The input: Begin

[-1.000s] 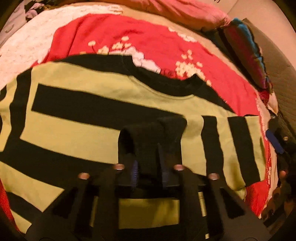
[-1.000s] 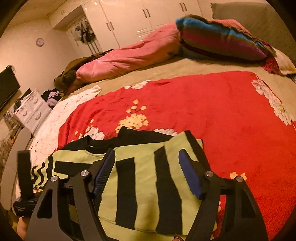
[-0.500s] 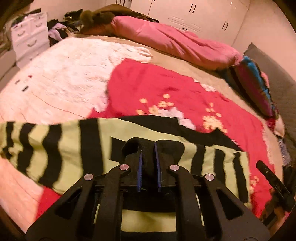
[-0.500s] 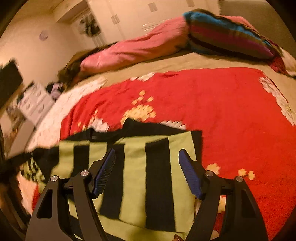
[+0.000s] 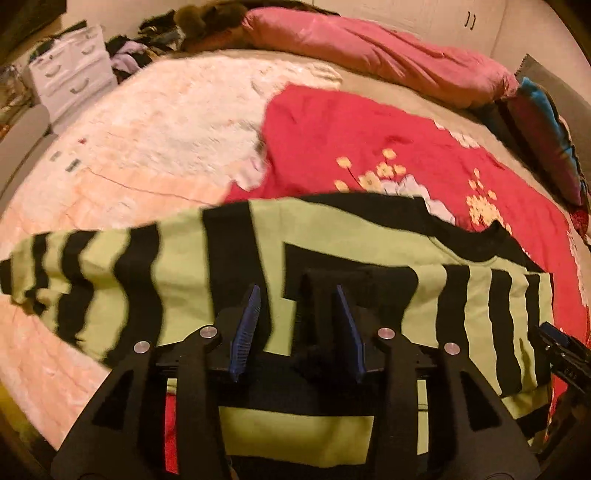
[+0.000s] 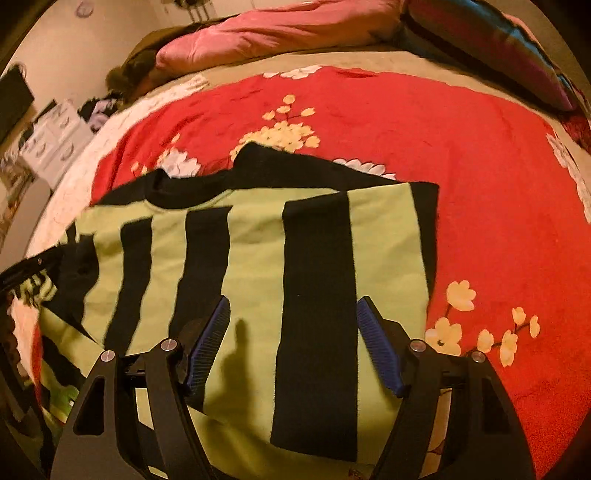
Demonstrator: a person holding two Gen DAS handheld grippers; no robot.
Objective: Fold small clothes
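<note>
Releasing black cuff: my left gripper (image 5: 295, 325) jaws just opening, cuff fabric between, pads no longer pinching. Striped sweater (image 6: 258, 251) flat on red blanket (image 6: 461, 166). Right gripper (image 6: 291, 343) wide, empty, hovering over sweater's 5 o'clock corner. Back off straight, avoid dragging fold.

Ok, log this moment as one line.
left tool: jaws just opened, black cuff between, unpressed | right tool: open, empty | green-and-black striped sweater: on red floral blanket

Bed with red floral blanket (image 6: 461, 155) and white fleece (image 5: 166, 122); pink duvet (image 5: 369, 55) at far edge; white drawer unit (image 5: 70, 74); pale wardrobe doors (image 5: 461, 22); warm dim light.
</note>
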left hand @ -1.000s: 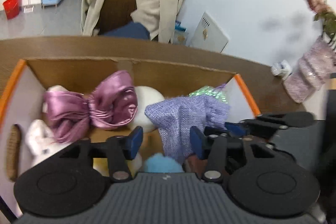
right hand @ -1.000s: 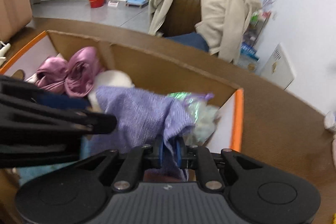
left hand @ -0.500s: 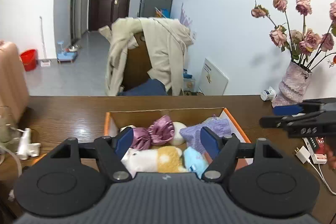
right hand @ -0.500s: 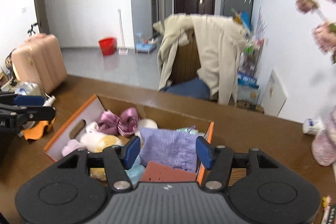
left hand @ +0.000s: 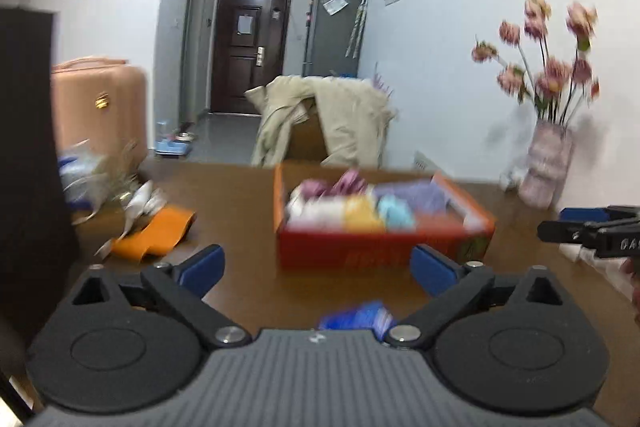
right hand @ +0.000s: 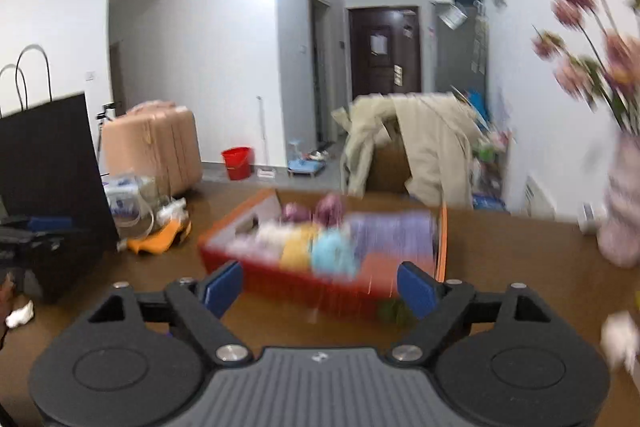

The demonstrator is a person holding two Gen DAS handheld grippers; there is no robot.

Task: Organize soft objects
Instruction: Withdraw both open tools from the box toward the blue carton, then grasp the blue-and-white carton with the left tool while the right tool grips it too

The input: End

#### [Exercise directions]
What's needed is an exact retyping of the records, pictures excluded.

#### [Task solution]
[-1.000s] 
[-1.000s] 
[-0.500s] 
[-0.500s] 
[+0.000s] 
[+0.000s] 
Demonstrator: a person holding two Gen DAS handheld grippers; no robot.
Objective: Fold small clothes
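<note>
Releasing black cuff: my left gripper (image 5: 295, 325) jaws just opening, cuff fabric between, pads no longer pinching. Striped sweater (image 6: 258, 251) flat on red blanket (image 6: 461, 166). Right gripper (image 6: 291, 343) wide, empty, hovering over sweater's 5 o'clock corner. Back off straight, avoid dragging fold.

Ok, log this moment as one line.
left tool: jaws just opened, black cuff between, unpressed | right tool: open, empty | green-and-black striped sweater: on red floral blanket

Bed with red floral blanket (image 6: 461, 155) and white fleece (image 5: 166, 122); pink duvet (image 5: 369, 55) at far edge; white drawer unit (image 5: 70, 74); pale wardrobe doors (image 5: 461, 22); warm dim light.
</note>
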left hand @ -1.000s: 
right hand @ -1.000s: 
left hand @ -0.500s: 
right hand @ -0.500s: 
left hand @ +0.000s: 
right hand @ +0.000s: 

The demonstrator is a person holding two Gen DAS handheld grippers; there is no robot.

Task: Organize soft objects
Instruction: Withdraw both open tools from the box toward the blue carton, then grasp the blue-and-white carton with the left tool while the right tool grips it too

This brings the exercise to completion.